Problem details: Restate each line below word for word, skipping every picture.
Segment Start: Data below
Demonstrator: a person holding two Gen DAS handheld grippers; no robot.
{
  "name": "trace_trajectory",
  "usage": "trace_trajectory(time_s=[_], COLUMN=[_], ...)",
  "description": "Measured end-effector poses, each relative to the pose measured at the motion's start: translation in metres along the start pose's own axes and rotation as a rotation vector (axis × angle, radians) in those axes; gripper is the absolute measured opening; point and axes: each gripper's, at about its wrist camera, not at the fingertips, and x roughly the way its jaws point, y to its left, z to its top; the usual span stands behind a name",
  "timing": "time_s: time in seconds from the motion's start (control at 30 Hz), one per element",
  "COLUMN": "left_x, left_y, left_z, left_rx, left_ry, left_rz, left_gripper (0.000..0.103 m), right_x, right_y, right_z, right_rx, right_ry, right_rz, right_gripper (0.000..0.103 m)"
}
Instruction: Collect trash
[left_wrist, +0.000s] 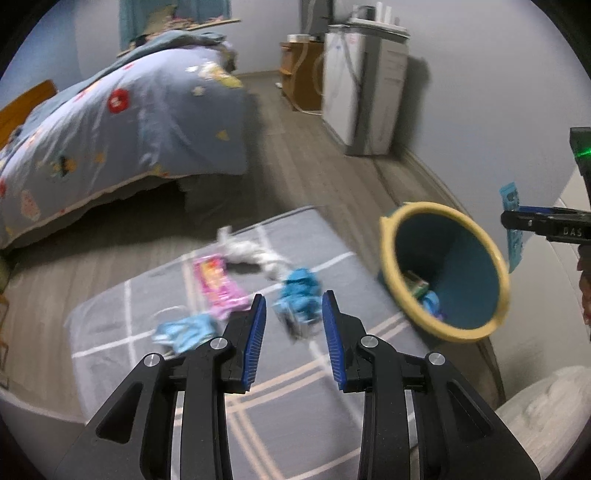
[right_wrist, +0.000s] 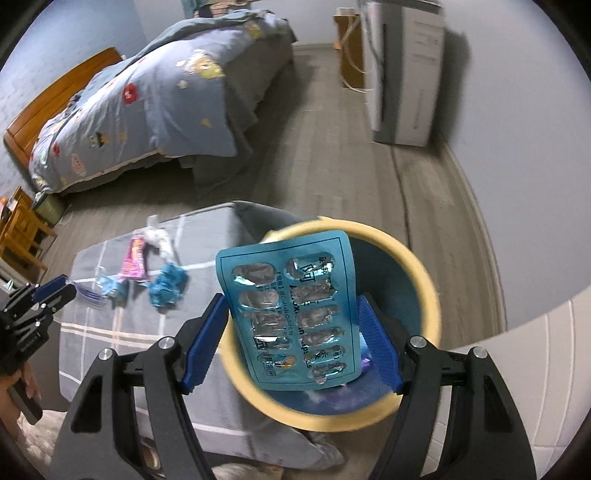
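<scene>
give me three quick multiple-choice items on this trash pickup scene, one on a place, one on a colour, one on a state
1. Where is the teal blister pack?
A. on the bed
B. above the bin, in the right gripper
C. on the wooden floor

2. What colour is the rim of the round plastic bin?
A. pale yellow
B. red
C. black

3. What is between the fingers of the left gripper?
A. a pink wrapper
B. a white tissue
C. nothing

Answers: 1 B, the pack sits between the blue pads over the bin's mouth. 2 A, a yellow ring tops the teal inside. 3 C, the fingers stand apart over the grey checked cushion.
</scene>
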Motion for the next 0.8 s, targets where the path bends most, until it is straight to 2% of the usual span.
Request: trace_trajectory(time_s=[0.2, 0.3, 0.43, 0.5, 0.57, 0.7, 0.8], left_x=[0.018, 0.029, 0.055, 0.072, 0.085, 0.114, 0.127], left_y=[-0.056, -0.070, -0.064, -0.062, -0.061, -0.069, -0.076], left_z=[0.013, 0.013, -0.005, -0.020, -0.034, -0.057, -0.063], left_rx=[0.083, 0.103, 0.051, 0.022, -0.009, -0.053, -0.052], left_ry=[0.024, 0.039, 0.122, 0.164, 0.199, 0.280, 0.312], left_rz=[-0.084, -0.093, -0.099, -0.083, -0.081, -0.076, -0.068], left_gripper=[0.032, 0.032, 0.036, 0.050, 0.054, 0.055, 0.055], right_x=[0.006, 0.010, 0.014, 0.016, 0.019, 0.023, 0.025], right_y=[-0.037, -0.047, -0.053, -0.054, -0.054, -0.053, -0.052], right_z=[-0.020, -0.029, -0.035, -0.036, -0.037, -0.037, -0.036], right_rx=[0.036, 0.059, 0.063, 0.066, 0.067, 0.060, 0.052], right_ry=[0.030, 0.043, 0.049, 0.054, 0.060, 0.064, 0.066], right_rz=[-0.019, -0.017, -0.007, -0.002, 0.004, 0.010, 0.008], right_gripper=[0.071, 0.071, 0.071, 0.071, 0.071, 0.071, 0.071])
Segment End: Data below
Result of this exercise:
Demonstrator: a person holding two Gen DAS handheld grippers; no robot.
{
  "name": "trace_trajectory",
  "usage": "trace_trajectory(time_s=[_], COLUMN=[_], ...)",
  "description": "Measured end-effector poses, each relative to the pose measured at the motion's start: translation in metres along the start pose's own axes and rotation as a rotation vector (axis × angle, radians) in those axes; gripper is the absolute measured opening; point and axes: each gripper's, at about its wrist camera, not at the fingertips, and x roughly the way its jaws point, y to its left, z to its top; the usual span stands behind a name",
  "timing": "time_s: time in seconds from the motion's start (control at 30 Hz), one per element",
  "COLUMN": "left_x, left_y, left_z, left_rx, left_ry, left_rz, left_gripper (0.000..0.103 m), right_x, right_y, right_z, right_rx, right_ry, right_rz, right_gripper (0.000..0.103 m)"
}
Instruction: Collect trash
[left_wrist, +0.000s] 
[right_wrist, +0.000s] 
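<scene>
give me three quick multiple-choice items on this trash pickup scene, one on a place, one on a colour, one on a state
1. Where is the teal blister pack?
A. on the bed
B. above the bin, in the right gripper
C. on the wooden floor

2. What colour is the rim of the round plastic bin?
A. pale yellow
B. red
C. black

3. What is between the fingers of the left gripper?
A. a pink wrapper
B. a white tissue
C. nothing

Answers: 1 B, the pack sits between the blue pads over the bin's mouth. 2 A, a yellow ring tops the teal inside. 3 C, the fingers stand apart over the grey checked cushion.
</scene>
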Motion for the next 0.8 s, targets where the path bends most, until it is straight to 2% of the usual span.
Request: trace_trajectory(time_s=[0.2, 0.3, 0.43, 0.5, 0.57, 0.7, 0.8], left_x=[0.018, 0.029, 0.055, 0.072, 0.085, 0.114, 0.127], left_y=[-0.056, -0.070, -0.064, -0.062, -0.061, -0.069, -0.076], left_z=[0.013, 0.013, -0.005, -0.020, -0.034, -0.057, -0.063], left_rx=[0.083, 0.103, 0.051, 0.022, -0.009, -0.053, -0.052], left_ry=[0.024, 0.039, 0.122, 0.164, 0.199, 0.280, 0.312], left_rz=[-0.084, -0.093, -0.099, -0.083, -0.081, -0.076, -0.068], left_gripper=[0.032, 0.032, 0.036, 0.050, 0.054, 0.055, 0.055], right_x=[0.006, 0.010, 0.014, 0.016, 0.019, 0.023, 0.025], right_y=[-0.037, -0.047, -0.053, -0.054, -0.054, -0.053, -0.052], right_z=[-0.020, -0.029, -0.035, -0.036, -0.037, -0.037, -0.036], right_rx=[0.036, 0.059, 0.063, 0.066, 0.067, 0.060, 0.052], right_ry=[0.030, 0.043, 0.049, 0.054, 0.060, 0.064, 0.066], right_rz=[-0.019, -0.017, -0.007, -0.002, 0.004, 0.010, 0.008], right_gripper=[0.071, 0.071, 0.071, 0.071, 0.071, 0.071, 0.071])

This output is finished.